佐野洋
1958年に読売新聞社在籍中に雑誌「宝石」に「銅婚式」でデビュー。
ミステリ作家として活躍していますが、初期は純文学系で活躍した。
ミステリに転身してから上記で作家となった。
初期は純文学論を、ミステリ転身後は多くのミステリ論を戦わせた。
「推理日記」はその代表として有名です。
独自のミステリ理論を持ち、名探偵不要論など多く発表している。
同時に実作も、多数発表しておりジャンルも多彩です。
それらを課題とした連作なども手がけました。
その多彩なジャンルのひとつが、SF設定のミステリ(あるいはミステリ風のSF)です。
透明受胎
・透明受胎:1965年
主人公が交通事故にあった相手は、年齢が非常に若く見える女性でした。
そして主人公も急に年をとった様でした。
その後に、再開した二人は結ばれたが、女性の主張は理解しにくいものでした。
その頃別の所で事件が起きて、女性が疑われる事になった。
しかし明確なアリバイがあります。
すると、姿が同じ人間が二人存在する事になります。
主人公が調べると、女性に娘が存在して姿・顔・指紋まで同じという事が分かります。
たどりついた先は、処女生殖・受胎であり、いく例か報告されており有名なのが「プラハレディ」でした。

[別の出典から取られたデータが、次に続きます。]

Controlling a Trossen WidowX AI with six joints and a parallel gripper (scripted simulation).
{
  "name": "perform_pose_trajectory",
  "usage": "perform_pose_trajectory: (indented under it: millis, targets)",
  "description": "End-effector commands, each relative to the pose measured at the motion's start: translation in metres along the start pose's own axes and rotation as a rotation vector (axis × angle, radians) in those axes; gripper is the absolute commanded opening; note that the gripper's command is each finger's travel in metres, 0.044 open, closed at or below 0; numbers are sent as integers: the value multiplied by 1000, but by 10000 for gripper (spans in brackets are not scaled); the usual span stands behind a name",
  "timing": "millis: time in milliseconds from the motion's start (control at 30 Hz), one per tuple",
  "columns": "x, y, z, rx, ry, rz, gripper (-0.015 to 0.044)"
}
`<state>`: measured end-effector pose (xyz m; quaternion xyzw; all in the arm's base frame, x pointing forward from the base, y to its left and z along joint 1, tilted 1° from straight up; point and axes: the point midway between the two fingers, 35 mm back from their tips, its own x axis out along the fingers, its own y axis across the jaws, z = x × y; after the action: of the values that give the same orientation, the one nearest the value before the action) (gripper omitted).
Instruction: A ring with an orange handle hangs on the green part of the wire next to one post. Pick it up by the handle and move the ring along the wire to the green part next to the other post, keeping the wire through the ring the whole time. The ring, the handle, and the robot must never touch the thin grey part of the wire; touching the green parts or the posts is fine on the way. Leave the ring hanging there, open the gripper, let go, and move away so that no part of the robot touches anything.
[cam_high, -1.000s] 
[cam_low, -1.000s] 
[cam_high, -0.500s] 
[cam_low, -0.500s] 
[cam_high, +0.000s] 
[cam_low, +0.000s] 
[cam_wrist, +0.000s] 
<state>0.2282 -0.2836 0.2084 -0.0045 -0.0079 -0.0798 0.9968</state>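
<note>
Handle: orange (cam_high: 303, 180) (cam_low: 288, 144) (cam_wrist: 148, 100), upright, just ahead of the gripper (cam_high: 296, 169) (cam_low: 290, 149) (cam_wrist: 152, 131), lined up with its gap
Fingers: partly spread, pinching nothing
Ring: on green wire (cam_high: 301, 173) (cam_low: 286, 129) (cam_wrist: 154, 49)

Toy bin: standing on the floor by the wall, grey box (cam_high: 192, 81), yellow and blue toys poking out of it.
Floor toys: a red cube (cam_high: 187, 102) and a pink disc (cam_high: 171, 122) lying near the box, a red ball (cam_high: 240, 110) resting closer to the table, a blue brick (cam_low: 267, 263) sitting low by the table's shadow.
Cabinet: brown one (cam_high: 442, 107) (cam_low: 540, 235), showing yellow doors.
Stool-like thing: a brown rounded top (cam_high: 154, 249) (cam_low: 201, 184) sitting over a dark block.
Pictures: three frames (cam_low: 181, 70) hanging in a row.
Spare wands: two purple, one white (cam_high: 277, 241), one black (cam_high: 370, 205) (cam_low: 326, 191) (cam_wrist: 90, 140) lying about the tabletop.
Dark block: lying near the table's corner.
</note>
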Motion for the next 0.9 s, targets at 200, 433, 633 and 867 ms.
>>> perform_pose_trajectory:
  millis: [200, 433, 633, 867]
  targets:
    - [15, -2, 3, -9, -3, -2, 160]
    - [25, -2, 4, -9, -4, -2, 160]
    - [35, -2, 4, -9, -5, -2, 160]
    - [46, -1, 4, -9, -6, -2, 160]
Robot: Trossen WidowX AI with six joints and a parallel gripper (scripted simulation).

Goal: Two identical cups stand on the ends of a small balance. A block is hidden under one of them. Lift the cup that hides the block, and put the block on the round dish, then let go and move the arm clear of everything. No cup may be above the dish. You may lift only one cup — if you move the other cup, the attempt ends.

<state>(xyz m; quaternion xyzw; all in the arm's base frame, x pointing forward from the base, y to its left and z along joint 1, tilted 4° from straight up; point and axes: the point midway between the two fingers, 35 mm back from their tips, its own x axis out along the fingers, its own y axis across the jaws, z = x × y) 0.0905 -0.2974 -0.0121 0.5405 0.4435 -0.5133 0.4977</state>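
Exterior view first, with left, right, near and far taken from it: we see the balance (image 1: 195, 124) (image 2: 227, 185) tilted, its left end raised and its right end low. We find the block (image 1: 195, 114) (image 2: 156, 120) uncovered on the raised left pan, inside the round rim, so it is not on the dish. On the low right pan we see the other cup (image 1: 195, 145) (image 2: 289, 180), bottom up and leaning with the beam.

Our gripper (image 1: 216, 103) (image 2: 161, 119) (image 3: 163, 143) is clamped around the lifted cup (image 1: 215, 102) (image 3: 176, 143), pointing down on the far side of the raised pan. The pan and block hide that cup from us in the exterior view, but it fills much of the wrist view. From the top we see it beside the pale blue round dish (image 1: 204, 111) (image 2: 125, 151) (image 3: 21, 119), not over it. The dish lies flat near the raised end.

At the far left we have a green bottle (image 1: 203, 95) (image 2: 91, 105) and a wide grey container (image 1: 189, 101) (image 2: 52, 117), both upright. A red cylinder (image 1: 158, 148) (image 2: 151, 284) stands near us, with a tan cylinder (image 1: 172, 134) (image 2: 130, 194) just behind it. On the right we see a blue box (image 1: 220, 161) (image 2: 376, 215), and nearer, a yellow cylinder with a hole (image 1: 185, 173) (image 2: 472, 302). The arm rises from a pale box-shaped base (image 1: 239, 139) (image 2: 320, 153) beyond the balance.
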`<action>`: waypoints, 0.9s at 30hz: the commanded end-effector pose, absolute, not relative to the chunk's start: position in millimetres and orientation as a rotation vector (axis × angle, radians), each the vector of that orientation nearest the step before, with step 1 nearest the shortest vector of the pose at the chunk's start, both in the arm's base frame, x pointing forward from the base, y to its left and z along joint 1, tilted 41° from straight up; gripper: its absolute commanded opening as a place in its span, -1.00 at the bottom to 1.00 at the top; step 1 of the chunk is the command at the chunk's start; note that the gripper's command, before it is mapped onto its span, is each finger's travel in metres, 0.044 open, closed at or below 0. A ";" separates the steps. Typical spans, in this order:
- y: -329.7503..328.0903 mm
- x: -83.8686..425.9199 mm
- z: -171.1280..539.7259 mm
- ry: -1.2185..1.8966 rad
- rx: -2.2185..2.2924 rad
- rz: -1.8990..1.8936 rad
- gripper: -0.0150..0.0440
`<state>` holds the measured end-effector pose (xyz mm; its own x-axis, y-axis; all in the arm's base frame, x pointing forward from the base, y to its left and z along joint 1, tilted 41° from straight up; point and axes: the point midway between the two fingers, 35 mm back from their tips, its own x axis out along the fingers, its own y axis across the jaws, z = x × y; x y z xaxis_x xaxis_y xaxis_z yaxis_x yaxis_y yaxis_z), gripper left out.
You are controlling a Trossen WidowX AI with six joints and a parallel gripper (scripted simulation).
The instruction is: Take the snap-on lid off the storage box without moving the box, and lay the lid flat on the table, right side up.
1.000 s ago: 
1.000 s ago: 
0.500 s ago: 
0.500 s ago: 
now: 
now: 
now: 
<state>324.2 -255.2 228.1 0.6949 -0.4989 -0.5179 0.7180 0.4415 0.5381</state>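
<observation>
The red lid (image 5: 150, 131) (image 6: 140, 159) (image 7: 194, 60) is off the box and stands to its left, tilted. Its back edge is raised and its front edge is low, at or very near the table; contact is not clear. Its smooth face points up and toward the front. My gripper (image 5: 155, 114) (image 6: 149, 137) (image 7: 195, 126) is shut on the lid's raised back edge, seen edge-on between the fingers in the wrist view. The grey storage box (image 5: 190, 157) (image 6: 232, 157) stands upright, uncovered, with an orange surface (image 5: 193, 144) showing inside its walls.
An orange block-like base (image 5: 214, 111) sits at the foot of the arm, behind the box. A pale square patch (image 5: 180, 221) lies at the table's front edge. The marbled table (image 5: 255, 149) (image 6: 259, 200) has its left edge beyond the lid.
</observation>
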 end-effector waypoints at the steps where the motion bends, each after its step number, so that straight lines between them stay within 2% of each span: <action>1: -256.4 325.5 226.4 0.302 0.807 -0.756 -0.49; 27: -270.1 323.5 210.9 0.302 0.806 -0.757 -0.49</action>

「プラハレディ」には色々な特徴があり、しかもナチスとの関係が出て来ます。
感想等
佐野洋は、自身のミステリ論・小説論を多く書いています。
その中で「ある飛躍を受けいれば、SFも普通の小説と変わりはない」としています。
その考えをもとに謎の追究をSF的な設定で試みました。
それは成功して、ミステリの可能性を広げたとされています。
21世紀の現代では、上記は普通の考え方になりSF設定のミステリや、SFにミステリ要素を含む作品が多数書かれています。
広義のエンターテイメントとしてボーダーレスに双方のジャンルで活躍する作家が多数います。
佐野は、「透明受胎」の前に短編集「金属音病事件」を1961年に刊行してこのジャンルの統合に踏み込んでいます。
「ある飛躍」という面は非常に効果的で、全てSF設定よりも一部のみSF設定の方が真実味があるというか、謎が現実的に感じる事が出来ます。
あるSF作家は、「プラハレディ」の存在を信じたとも噂があります。
21世紀はクローン人間や遺伝子制御とうの技術の発達で、このジャンルは妙な位置に存在します。
ただ、あまりアイデアや空想よりも現実が強くて、SF設定にしてもどこかロマンが少ないように思います。
本書の時代は、まさしく読者を空想と謎の世界に引き込む時代であり、作者の巧妙な構成とあいまって、ミステリとSFのどちらのジャンルとして見ても1級の作品といえます。